The issue of the moral and deliberative relevance of a “personal (moral) point of view” is further developed in Alan Thomas’s “Virtue, Authenticity and Irony: Themes from Sartre and Williams”. In his essay, Thomas elaborates on the intrinsic problem with the indirect consequentialist’s view of virtue, according to which the instrumental value of virtues or character traits is just the production of the most welfare overall, independent of the agent’s first-personal (or internal) experience of such character traits. As Williams points out in Ethics and the Limits of Philosophy, “[…] dispositions are seen as devices for generating certain actions, and those actions are the means by which certain states of affairs, yielding the most welfare, come about. This is what those dispositions look like when seen from outside, from the point of view of the utilitarian consciousness. But it is not what they seem from the inside”.Footnote 5 According to Thomas, Williams’s view on the virtues and their relation to agency not only holds up under scrutiny but can be better understood when paired with a Sartrean kind of “moral psychology”, according to which the objectification of one’s character can never take place outside the scope of self-directed forms of irony.
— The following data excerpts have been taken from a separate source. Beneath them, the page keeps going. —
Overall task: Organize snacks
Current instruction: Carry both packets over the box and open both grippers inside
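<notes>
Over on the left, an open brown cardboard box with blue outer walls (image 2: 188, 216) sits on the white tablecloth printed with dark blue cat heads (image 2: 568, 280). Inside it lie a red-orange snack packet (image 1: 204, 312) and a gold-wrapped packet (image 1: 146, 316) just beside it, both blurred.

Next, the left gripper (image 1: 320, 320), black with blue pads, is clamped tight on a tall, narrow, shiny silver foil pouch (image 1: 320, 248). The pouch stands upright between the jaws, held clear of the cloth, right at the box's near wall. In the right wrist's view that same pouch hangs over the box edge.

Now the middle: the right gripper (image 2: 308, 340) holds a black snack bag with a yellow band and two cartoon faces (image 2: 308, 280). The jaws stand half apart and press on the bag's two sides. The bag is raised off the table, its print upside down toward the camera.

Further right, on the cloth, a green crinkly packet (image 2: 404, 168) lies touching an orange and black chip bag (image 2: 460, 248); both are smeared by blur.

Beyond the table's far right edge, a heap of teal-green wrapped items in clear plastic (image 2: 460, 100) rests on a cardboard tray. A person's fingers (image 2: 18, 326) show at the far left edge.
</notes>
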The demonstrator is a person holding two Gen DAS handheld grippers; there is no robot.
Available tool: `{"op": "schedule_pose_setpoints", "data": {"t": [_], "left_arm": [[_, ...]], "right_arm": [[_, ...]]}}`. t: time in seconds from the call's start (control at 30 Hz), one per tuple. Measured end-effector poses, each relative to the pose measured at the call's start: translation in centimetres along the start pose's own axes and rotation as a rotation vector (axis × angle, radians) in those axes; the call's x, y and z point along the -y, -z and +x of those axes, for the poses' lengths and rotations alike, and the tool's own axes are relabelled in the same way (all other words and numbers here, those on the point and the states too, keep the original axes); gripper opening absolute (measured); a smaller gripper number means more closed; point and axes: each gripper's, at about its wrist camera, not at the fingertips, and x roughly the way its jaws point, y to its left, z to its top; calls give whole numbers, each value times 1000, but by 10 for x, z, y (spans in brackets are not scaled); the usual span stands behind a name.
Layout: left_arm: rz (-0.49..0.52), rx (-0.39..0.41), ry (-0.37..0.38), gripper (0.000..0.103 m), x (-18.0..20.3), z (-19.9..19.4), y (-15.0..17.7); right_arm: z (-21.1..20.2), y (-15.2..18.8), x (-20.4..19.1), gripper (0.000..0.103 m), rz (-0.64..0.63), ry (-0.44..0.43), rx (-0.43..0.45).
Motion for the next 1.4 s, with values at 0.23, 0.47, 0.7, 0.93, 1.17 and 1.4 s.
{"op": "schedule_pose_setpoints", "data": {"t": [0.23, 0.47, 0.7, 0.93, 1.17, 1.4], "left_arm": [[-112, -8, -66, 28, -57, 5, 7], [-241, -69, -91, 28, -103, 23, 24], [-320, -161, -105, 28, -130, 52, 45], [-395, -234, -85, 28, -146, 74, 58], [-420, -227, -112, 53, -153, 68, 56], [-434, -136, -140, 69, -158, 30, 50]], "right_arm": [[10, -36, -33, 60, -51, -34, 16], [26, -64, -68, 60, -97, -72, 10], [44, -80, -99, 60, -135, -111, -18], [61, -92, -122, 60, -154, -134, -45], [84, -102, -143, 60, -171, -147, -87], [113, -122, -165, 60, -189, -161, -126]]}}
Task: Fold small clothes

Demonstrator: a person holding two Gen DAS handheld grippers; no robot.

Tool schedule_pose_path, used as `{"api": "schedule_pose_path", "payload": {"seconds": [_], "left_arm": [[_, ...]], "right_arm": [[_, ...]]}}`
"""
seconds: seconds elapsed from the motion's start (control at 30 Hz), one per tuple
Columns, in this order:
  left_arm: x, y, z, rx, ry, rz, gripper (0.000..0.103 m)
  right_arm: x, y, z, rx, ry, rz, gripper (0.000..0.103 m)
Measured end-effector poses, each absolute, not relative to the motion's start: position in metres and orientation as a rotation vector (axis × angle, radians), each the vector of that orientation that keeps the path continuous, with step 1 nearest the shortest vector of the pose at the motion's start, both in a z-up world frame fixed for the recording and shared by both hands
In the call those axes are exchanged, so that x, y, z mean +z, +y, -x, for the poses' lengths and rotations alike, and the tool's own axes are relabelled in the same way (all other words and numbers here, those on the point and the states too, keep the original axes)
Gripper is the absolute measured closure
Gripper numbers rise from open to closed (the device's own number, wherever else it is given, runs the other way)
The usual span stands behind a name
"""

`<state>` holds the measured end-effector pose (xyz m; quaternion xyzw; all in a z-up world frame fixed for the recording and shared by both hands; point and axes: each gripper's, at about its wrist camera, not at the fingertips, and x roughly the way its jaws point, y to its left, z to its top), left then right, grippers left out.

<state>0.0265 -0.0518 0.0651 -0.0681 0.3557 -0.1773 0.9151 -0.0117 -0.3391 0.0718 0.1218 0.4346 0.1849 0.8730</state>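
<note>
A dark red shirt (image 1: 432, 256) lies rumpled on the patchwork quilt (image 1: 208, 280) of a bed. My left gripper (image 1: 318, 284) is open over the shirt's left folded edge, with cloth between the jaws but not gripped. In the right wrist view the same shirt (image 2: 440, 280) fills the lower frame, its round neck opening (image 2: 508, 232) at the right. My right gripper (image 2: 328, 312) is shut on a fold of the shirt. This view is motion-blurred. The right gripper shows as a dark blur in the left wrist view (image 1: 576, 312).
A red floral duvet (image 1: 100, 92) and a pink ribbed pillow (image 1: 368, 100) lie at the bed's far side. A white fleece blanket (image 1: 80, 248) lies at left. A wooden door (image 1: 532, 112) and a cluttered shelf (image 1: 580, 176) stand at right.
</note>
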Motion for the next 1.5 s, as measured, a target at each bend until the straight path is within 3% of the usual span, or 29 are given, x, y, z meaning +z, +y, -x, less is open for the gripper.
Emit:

Continuing with a topic that permeates Bernard Williams’s criticism of morality as a rule-based system on the basis of which decision-making procedures can be derived, in “Virtue Ethics and the Morality System” Matthieu Queloz and Marcel van Ackeren raise the question whether the “Morality System”, as criticized by Williams in Ethics and the Limits of Philosophy and elsewhere, and associated with Kantianism and Utilitarianism, is the only possible moral framework on offer in the history of ideas. The authors offer a compelling argument to the effect that, to the extent that they also sought to shelter life from luck, ancient virtue ethical ideas—especially Stoicism—were no more immune to the worst outcomes and features of the Morality System than Kantian deontology and utilitarianism.

Bernard Williams’s critique of the Morality System is also at the heart of Allyn Fives’s “Moral Obligation as a Conclusive Reason: On Bernard Williams’ Critique of the ‘Morality System’”. One of Williams’s main criticisms is related to the conception of voluntariness entailed by the Morality System: (i) the idea that there is no such thing as a real, genuine, moral conflict, even among obligations (insofar as a defeated reason cannot be binding), and (ii) the idea that a moral obligation can never be defeated by a non-moral consideration (a category that includes those commitments that are peculiar to us and dear to us, those reasons for action that are neither universal nor impartial and are expressed in the vocabulary of “thick concepts”). As Fives demonstrates, that thin moral concepts take precedence over thick moral concepts and that moral obligations therefore have priority over other reasons are notions that Williams repudiates at various points throughout his work. Rather than arguing that such obligations play no role in our moral lives, however, Williams seeks to give “an account of what obligations are when they are rightly seen as merely one kind of ethical consideration among others”Footnote 6. Fives argues that Williams cannot fully sustain his point, however. Williams wants to show that a moral obligation (a thin concept) can never be absolutely conclusive and decisive and can be defeated by all kinds of non-impartial/moral considerations linked to our particular ways of life. As Fives argues, however, Williams cannot do this without begging the question (for instance, according to Williams, a moral obligation can never be an external reason; however, it can be regarded as an internal reason—and it is only as an internal reason, as an integral part of the agent’s motivational set, that it becomes conclusive). Williams seeks to show why a thin concept like a moral obligation can never be a conclusive reason to act, but all he can show is that a conclusive reason can only be constituted by thick concepts (and that already assumes what was intended to be proven).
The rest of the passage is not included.